ACTION ITEM — Below is a listing. Write out exactly its lines between the one holding "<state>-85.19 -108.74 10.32" and the one holding "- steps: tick", inclusive.
━━ DATASET RECORDS
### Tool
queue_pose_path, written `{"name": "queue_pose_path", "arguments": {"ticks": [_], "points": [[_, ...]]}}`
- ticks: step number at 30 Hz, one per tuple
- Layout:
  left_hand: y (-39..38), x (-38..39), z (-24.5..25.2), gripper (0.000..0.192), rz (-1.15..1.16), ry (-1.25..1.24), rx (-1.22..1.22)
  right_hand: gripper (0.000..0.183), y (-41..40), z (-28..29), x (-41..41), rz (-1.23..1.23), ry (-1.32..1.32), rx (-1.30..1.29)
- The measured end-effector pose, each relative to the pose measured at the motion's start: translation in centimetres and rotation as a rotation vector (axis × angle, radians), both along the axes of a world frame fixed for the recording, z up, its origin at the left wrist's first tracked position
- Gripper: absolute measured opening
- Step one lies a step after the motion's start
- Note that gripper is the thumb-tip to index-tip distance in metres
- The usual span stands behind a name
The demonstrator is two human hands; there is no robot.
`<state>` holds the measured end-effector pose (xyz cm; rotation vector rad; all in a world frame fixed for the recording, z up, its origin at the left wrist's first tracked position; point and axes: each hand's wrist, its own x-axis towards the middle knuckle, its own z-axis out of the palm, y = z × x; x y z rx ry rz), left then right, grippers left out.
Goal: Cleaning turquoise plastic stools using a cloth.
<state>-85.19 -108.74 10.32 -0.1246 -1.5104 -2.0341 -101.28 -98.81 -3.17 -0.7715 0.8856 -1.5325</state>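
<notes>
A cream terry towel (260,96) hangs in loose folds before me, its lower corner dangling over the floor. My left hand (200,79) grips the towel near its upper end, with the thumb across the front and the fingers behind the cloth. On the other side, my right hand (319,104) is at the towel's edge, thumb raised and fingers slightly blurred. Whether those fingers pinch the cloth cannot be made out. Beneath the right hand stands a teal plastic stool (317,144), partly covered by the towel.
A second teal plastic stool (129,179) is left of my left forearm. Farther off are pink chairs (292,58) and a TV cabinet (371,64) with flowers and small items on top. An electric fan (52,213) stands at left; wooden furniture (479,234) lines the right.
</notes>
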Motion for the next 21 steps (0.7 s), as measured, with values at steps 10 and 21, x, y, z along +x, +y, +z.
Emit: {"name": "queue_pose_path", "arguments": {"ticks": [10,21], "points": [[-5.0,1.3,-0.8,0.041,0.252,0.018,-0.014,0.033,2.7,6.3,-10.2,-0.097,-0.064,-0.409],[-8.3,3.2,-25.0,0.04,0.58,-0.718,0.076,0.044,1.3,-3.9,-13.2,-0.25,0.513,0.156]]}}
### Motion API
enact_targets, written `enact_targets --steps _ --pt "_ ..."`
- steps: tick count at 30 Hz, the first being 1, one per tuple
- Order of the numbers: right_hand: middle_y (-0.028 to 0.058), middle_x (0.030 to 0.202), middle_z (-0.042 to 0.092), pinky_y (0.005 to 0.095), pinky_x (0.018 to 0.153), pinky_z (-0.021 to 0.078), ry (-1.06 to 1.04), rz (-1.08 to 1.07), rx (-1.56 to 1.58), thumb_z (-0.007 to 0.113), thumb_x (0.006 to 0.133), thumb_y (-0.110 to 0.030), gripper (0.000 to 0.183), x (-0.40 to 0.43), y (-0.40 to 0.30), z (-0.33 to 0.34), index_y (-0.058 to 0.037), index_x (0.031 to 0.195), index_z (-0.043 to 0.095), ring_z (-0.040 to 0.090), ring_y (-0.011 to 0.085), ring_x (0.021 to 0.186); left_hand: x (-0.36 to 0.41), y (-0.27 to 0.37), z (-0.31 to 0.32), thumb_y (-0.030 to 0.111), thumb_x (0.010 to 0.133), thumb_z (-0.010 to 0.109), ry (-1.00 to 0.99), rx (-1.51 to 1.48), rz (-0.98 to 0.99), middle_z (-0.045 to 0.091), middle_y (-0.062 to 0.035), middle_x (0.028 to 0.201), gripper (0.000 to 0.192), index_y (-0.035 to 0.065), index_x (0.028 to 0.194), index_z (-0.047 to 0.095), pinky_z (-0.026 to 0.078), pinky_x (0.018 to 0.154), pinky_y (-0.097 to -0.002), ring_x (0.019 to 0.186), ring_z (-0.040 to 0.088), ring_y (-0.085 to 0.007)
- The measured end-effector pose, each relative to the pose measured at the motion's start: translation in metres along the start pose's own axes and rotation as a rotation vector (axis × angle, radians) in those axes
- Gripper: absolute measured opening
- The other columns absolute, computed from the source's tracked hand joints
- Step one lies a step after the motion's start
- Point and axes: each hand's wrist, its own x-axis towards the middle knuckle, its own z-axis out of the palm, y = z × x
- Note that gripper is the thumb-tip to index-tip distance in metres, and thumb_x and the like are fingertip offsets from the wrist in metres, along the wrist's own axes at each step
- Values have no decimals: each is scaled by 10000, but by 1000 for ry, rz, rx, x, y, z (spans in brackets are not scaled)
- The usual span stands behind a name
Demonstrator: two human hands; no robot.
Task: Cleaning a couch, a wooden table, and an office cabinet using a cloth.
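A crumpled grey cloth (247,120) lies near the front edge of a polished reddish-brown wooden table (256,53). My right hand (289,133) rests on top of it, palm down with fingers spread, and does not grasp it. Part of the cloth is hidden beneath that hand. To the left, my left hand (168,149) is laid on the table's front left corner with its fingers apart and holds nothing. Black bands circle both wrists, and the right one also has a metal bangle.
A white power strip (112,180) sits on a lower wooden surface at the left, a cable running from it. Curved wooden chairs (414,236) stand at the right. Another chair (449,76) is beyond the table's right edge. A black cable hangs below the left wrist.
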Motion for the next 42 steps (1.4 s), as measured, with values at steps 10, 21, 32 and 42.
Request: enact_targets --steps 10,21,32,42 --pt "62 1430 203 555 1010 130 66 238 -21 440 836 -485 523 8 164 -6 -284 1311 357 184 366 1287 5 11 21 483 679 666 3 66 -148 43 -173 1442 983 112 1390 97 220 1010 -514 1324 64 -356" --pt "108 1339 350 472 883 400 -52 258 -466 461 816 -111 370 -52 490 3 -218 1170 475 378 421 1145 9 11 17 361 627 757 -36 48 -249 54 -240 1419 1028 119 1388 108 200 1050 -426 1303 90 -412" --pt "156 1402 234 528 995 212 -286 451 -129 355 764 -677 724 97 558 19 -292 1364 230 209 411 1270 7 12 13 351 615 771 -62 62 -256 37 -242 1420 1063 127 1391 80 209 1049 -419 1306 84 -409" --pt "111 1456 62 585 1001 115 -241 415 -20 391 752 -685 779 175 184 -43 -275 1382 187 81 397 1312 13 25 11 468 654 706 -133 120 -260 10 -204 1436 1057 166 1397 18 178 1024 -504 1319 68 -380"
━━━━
FINAL ANSWER —
<state>-85.19 -108.74 10.32 -0.1246 -1.5104 -2.0341 -101.28 -98.81 -3.17 -0.7715 0.8856 -1.5325</state>
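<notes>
A cream terry towel (260,96) hangs in loose folds before me, its lower corner dangling over the floor. My left hand (200,79) grips the towel near its upper end, with the thumb across the front and the fingers behind the cloth. On the other side, my right hand (319,104) is at the towel's edge, thumb raised and fingers slightly blurred. Whether those fingers pinch the cloth cannot be made out. Beneath the right hand stands a teal plastic stool (317,144), partly covered by the towel.
A second teal plastic stool (129,179) is left of my left forearm. Farther off are pink chairs (292,58) and a TV cabinet (371,64) with flowers and small items on top. An electric fan (52,213) stands at left; wooden furniture (479,234) lines the right.
</notes>
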Motion for the next 21 steps (0.7 s), as measured, with values at steps 10 and 21, x, y, z along +x, +y, +z.
Emit: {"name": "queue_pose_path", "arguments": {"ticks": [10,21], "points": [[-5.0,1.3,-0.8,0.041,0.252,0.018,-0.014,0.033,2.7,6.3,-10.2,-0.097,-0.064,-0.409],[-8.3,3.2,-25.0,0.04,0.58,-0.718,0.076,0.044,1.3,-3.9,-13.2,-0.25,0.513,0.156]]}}
### Motion API
enact_targets, written `enact_targets --steps _ --pt "_ ..."`
- steps: tick count at 30 Hz, the first being 1, one per tuple

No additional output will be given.